Streaming music service Spotify is migrating its infrastructure to Google Cloud Platform, the company announced this week, calling the move a “no-brainer,” due to the balance of high-quality, high-performance, and low cost storage, computing, and networking services shifting in favor of cloud. Like any complex migration, however, it is expected to take time.
Headquartered in London, UK, Spotify has offices around the world and is available in 58 markets. The service has more than 75 million active users with over 30 million songs available for streaming. All of this equals a ton of content that has to be delivered seamlessly to global audiences.
By spending less time and money on its data centers, as the story goes, it should be able to free up resources for other areas of its business that touch end users. It’s already made some investments in that area, acquiring Cord Project and Soundwave to “boost Spotify’s existing strengths in developing engaging and innovative music experiences.”
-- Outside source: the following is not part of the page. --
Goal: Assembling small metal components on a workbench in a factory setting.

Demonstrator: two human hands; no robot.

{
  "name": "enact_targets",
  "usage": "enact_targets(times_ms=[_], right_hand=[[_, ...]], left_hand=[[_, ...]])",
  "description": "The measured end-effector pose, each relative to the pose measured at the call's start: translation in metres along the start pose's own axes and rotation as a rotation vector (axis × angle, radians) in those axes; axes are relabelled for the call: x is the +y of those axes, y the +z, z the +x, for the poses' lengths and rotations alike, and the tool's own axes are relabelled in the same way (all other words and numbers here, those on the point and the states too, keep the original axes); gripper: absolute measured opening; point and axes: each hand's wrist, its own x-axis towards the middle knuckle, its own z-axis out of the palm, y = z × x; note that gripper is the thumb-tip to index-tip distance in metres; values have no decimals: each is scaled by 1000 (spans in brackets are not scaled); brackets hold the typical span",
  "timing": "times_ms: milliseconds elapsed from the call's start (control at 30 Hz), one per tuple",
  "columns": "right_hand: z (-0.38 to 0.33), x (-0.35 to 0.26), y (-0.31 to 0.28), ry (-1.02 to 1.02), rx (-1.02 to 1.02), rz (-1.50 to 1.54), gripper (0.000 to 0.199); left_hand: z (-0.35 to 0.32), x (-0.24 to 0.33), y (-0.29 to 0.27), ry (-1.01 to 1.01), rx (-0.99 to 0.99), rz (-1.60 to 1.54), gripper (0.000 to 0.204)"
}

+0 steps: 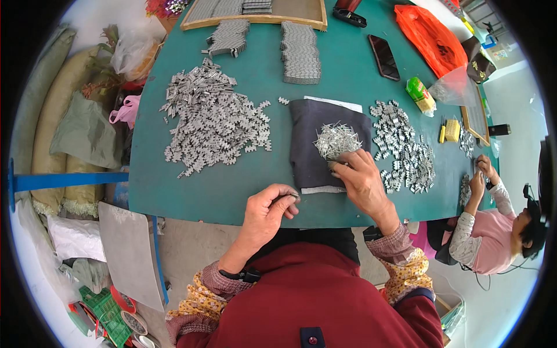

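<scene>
Sitting far left, off the table: stacked sacks (55, 110) and a blue bar (69, 181); a grey board (130, 252) leaning lower down.

Spreading across the left of the green table (191, 197): big heap of small notched metal pieces (214, 122), loose and unsorted. Lying further back: two neat rows of stacked pieces (300, 52), plus a wooden-framed tray (255, 14) at the far edge.

Hovering at the near table edge: left hand (267, 211), fingers curled, pinching one small metal piece (288, 197) between thumb and fingertips. Clenched on it, not touching the table as far as visible.

Lying centre: dark grey cloth (313, 145) with a white layer showing under it at both ends. Resting on the cloth, toward its right side: pile of thin metal pins (336, 139).

Pressing down on the cloth just below the pin pile: right hand (362, 180), fingertips touching the pins at the pile's near edge. Cannot tell whether gripping any pins or just resting on them.

Lying right of the cloth: second heap of notched pieces (403, 148). Further back: black phone (384, 57), orange plastic bag (429, 37), small green packet (420, 94).

Working at the far right edge: another person in a pink top (493, 243), both hands near a small pile there.
</scene>
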Motion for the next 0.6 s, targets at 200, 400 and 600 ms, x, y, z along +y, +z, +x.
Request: enact_targets(times_ms=[200, 400, 600], right_hand=[[6, -4, 10, -77, 25, -13, 18], [-4, -57, 23, 393, 43, 732, 4], [-10, -69, 37, 334, 55, 695, 4]], left_hand=[[0, 0, 4, -2, -3, 30, 9], [2, 2, 8, 32, -10, 128, 8], [1, -4, 9, 104, 2, 204, 10]])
Netflix was the latest streaming giant to say goodbye to its own infrastructure, opting to go all-in on AWS cloud. Between AWS, Google, and Microsoft, I suspect we’ll see a lot more of these types of announcements of customers putting all their chips in the cloud.
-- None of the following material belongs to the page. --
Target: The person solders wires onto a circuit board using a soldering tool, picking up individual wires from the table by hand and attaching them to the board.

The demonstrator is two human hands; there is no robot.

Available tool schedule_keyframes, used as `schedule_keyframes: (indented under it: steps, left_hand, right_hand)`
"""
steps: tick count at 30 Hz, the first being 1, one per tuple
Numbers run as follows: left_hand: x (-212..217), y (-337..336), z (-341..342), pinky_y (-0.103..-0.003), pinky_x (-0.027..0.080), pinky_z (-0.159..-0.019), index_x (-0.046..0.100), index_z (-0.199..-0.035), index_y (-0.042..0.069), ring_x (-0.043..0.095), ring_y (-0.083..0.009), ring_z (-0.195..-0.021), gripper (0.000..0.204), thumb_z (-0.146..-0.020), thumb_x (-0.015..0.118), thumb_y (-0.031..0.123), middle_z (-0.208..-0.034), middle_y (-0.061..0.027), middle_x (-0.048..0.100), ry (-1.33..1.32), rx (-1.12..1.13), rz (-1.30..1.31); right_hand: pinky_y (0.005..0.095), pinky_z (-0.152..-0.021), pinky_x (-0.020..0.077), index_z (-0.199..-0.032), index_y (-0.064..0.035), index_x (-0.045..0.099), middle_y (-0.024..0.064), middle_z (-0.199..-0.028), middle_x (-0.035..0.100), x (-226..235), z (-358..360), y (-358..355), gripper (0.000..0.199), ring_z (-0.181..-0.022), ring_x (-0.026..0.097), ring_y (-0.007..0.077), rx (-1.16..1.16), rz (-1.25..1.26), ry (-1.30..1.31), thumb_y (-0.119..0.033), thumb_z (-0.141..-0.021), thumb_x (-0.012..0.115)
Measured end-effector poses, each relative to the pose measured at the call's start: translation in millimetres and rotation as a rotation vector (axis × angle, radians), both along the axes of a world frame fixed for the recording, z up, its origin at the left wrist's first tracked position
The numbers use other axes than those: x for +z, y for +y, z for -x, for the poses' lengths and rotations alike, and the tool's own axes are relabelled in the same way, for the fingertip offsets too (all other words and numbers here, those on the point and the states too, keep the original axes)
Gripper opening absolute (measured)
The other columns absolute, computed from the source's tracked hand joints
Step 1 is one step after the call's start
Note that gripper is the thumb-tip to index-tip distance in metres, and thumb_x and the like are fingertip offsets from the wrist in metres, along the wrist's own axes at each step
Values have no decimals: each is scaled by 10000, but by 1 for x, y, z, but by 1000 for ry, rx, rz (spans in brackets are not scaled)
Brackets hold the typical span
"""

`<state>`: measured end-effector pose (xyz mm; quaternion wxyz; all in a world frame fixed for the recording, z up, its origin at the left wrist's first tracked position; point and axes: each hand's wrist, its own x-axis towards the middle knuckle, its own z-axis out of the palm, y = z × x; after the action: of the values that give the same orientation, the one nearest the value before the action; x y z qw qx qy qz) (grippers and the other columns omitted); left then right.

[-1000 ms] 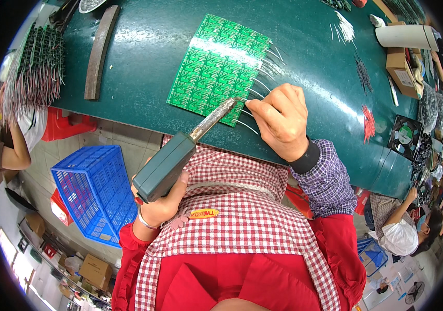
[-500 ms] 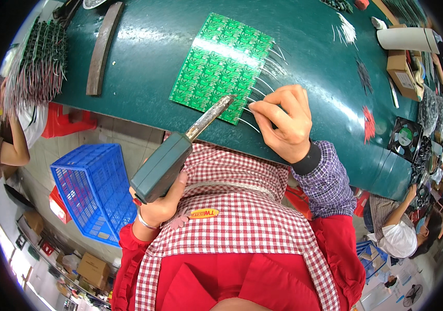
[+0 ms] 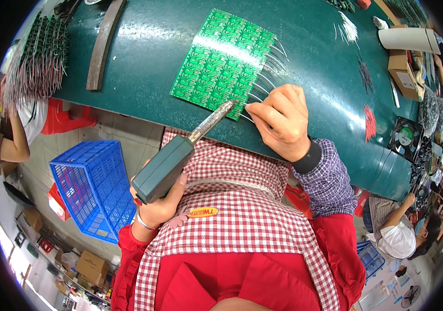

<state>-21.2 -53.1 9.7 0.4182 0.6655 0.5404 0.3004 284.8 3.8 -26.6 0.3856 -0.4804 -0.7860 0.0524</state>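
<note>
At the near edge of the green circuit board panel, my left hand grips a soldering gun, while my right hand pinches a thin wire beside its tip.

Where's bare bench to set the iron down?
Bare green top lies between the metal bar and the board, and right of the wires toward the red leads. The far right by the box is crowded.

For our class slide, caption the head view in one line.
Left hand aims soldering iron at green circuit panel; right hand pinches a wire.
</note>
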Motion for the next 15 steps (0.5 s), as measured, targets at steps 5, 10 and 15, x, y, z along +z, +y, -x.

“Historically, we’ve taken a traditional approach to doing this: buying or leasing data-center space, server hardware and networking gear as close to our customers as possible,” Nicholas Harteau, Spotify Vice President of Engineering & Infrastructure said in a blog post this week. “This approach has allowed us to give you music instantly, wherever you are in the world. But in a business growing quickly in users, markets and features, keeping pace with scaling demands requires ever increasing amounts of focus and effort. Like good, lazy engineers, we occasionally asked ourselves: do we really need to do all this stuff?”
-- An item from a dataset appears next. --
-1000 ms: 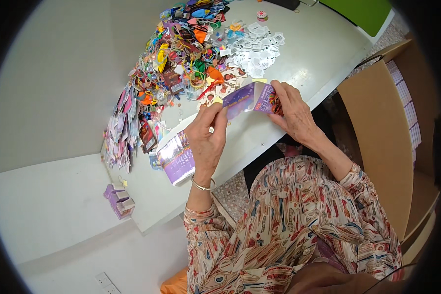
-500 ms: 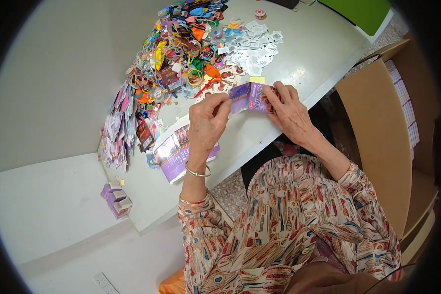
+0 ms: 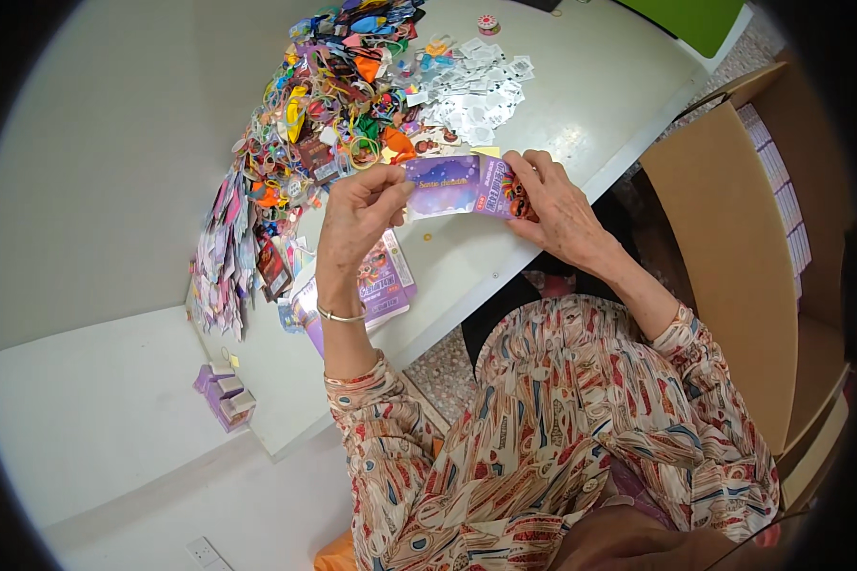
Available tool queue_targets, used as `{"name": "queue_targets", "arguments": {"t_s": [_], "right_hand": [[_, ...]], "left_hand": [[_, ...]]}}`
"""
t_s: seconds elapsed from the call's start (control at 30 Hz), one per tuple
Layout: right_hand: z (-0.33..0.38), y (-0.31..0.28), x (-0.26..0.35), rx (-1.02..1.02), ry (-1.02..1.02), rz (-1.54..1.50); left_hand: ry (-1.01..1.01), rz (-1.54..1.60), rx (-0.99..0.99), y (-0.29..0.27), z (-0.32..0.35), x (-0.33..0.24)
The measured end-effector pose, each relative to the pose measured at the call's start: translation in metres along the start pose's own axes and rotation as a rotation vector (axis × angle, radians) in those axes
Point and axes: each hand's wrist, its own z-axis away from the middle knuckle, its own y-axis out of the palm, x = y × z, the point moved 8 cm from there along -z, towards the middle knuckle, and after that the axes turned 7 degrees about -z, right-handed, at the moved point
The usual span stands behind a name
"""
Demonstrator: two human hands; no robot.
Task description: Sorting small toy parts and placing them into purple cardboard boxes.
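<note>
Above the table (image 3: 581, 95), the left hand (image 3: 352, 221) pinched the nine-o'clock end of a purple card (image 3: 445, 187), the right hand (image 3: 560, 211) its three-o'clock end; purple packaging (image 3: 385, 284) lay toward seven o'clock.

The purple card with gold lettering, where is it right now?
Head view, upper centre: the purple card is held between the left hand and right hand, lower in the picture than the white slips.
</note>
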Motion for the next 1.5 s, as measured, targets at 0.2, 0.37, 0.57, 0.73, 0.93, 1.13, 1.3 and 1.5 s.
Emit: {"name": "queue_targets", "arguments": {"t_s": [0.2,0.37,0.57,0.73,0.93,1.13,1.3,1.5], "right_hand": [[0.0,0.001,0.002,0.023,-0.028,-0.047],[0.001,0.007,0.011,0.033,-0.043,-0.01],[0.004,0.001,0.011,0.045,0.023,0.101],[0.004,0.007,0.013,0.111,0.028,0.085],[0.006,0.013,0.014,0.111,0.016,-0.012],[0.008,0.014,0.014,0.125,0.038,0.158],[0.005,0.015,0.013,0.086,-0.03,0.229],[0.0,0.017,0.017,0.114,-0.043,0.274]], "left_hand": [[0.032,-0.199,0.003,0.005,0.001,-0.012],[0.056,-0.358,-0.098,0.036,-0.002,0.0],[0.14,-0.407,-0.372,0.046,0.019,-0.013],[0.204,-0.385,-0.443,0.031,0.03,-0.018],[0.369,-0.589,-0.429,0.057,0.034,-0.026],[0.416,-0.626,-0.335,0.068,0.035,-0.016],[0.155,-0.209,-0.52,-0.016,0.011,0.051],[0.014,-0.783,-0.709,-0.07,-0.008,0.095]]}}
The answer has changed to the negative for Spotify, which was ultimately won over by Google’s data platform and tools, according to the announcement. Google’s data infrastructure, including Dataproc traditional batch processing, Pub/Sub event delivery, and BigQueary’s “nearly magical abilities” provide a significant advantage to Spotify.
“What really tipped the scales towards Google for us, however, has been our experience with Google’s data platform and tools. Good infrastructure isn’t just about keeping things up and running, it’s about making all of our teams more efficient and more effective, and Google’s data stack does that for us in spades,” Harteau said.
Spotify is fairly active on its Engineering blog, recently breaking down its “event delivery system…one of the foundational pieces of Spotify’s data infrastructure.”